The burgeoning community was soon home to other mansions, churches, and even a trolley-car service. My mother used to tell me about the Gedney Opera House burning down; I believe that the trolley car came down 2nd Avenue (Chatham Street) to the Gedney, bringing big name horse racing enthusiasts to the races. That street was paved with red brick throughout much of my growing-up years in Independence, and you could hear the Amish buggies clip-clopping down the street to the sale barn on weekends.
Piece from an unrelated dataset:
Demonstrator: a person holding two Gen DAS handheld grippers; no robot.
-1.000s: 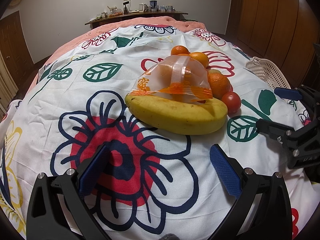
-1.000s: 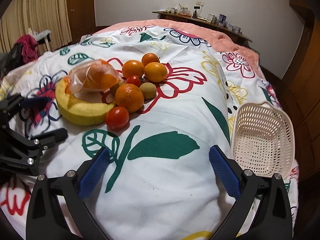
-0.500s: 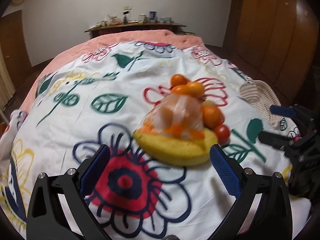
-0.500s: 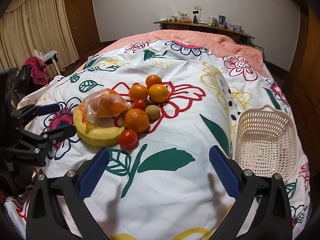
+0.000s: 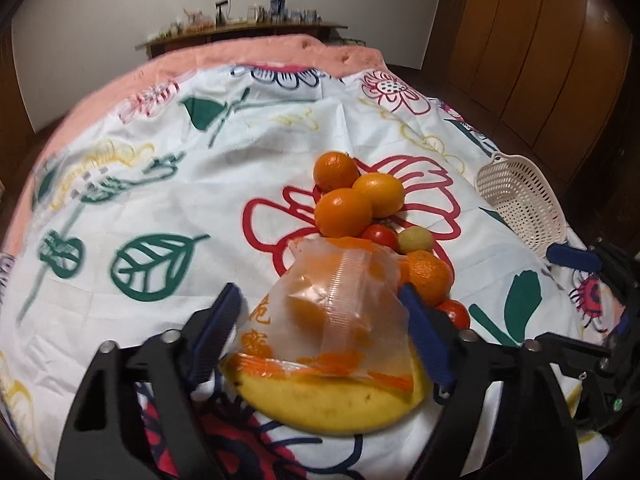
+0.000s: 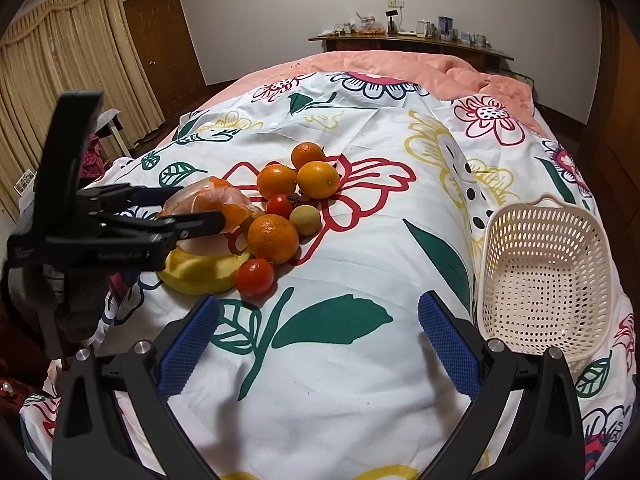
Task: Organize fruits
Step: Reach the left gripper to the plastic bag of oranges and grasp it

The Wapsipinicon Old Mill basement.

The horse races at Rush Park were an effective magnet. The fifty cents admission fee paid by over eight thousand spectators must have delighted Charles W. Williams. Charles W. Williams would have beamed with joy as he saw twenty-five hundred people jammed into his $10,000 amphitheater, happy to pay an additional thirty-five cents for the privilege. Purses totaling $2400 had lured many of the fastest horses in the state to Independence.

Williams went on to raise other record-breaking horses, but he lost much of his fortune in the Panic of 1893. Williams subsequently moved to Galesburg, Illinois, where (among other things) he became acquainted with the young Carl Sandburg (as mentioned in Sandburg’s autobiography, Always the Young Strangers). Today, the location of Williams’ race track (which was the original site of the Buchanan County Fairgrounds) is a corn field. His house is still standing, but, in recent years, the Rush Park barn was demolished by a bulldozer, to make way for a fast food drive-in and an auto parts store. There was a point when two wealthy California natives tried to make an upscale supper club within the famed Rush Park barn, but that, too, ended up being short-lived.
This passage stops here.